The Rickarton House (Belden Atlas, 1878). |
A.W. Hepburn also named one of his ships as the Rickarton in 1890.
Over the next few years he established a small ship repair facility on the Rickarton House grounds, before establishing a larger ship building facility, the "Hepburn Ways" on the ex-McCuaig property.
The Hepburn family kept the property after A.W. Hepburn's death in 1922; it was used as officers' quarters for the Hastings Prince Edward Regiment early in the Seocond World War, but was empty by 1944 and was sold by the family. It became a hotel, but was very popular with local County people as a mervelous place for an evening out, and very quickly became known as the Rickarton Castle.

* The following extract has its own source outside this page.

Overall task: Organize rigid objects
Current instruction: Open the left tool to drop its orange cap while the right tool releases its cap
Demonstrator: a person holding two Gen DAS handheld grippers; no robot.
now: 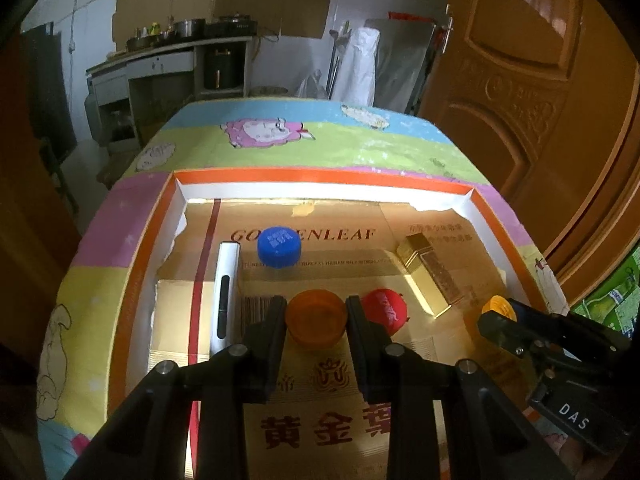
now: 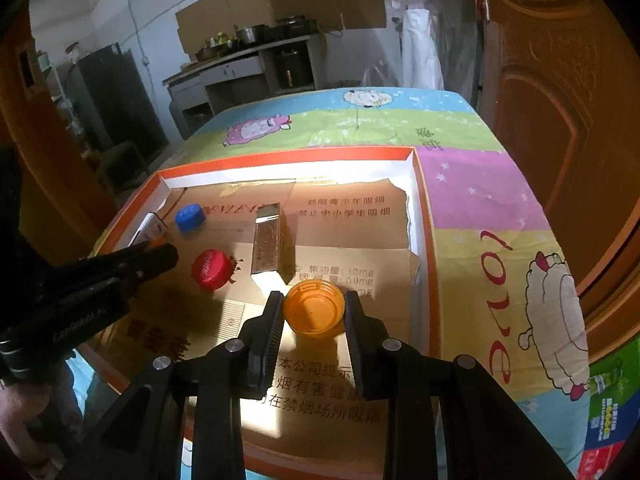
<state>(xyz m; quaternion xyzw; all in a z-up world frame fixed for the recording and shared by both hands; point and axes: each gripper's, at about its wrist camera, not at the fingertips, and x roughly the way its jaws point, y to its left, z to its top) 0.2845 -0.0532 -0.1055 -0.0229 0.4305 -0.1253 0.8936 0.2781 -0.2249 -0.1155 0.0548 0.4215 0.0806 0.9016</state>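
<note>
In the left wrist view my left gripper (image 1: 316,308) is shut on an orange cap (image 1: 317,322), held over the shallow orange-rimmed box (image 1: 320,178). A red cap (image 1: 385,311), a blue cap (image 1: 279,246), a white pen-like device (image 1: 225,296) and a gold rectangular box (image 1: 430,272) lie inside the box. In the right wrist view my right gripper (image 2: 314,304) is shut on a second orange cap (image 2: 314,310), open side up, just in front of the gold box (image 2: 272,242). The red cap (image 2: 212,268) and blue cap (image 2: 189,217) lie to its left.
The box sits on a table covered with a cartoon sheep cloth (image 1: 320,140). A wooden door (image 1: 540,80) stands close on the right. A kitchen counter with pots (image 1: 180,40) is far behind. The left gripper's body (image 2: 100,280) reaches in at the left of the right wrist view.
</note>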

In 1991, the Municipal Council decided, in a most unpopular manner, to allow the demolition of the Rickarton Castle. A.G.W. "Archie" Lamont, at the time Chair of the Local Architectural Conservation Committee noted that "one of the refections (in the waters of Picton habour) has maintained itself for close to one hundred and fifty years, but even as I write, it will soon cease forever. That place of history, that place identified with Picton so clearly, that place of memories, that place of the old Benson's Atlas, that place of colour and imagination, that place of dreams, and worries, and hopes, and children and life and death – that place is today being destroyed, demolished, removed, and its refelection will never more grace the waters of Picton Habour. . . We have the attitudes of many of our local public authorities. . . We should ask them, seriously and deeply, what they do in fact, care about..."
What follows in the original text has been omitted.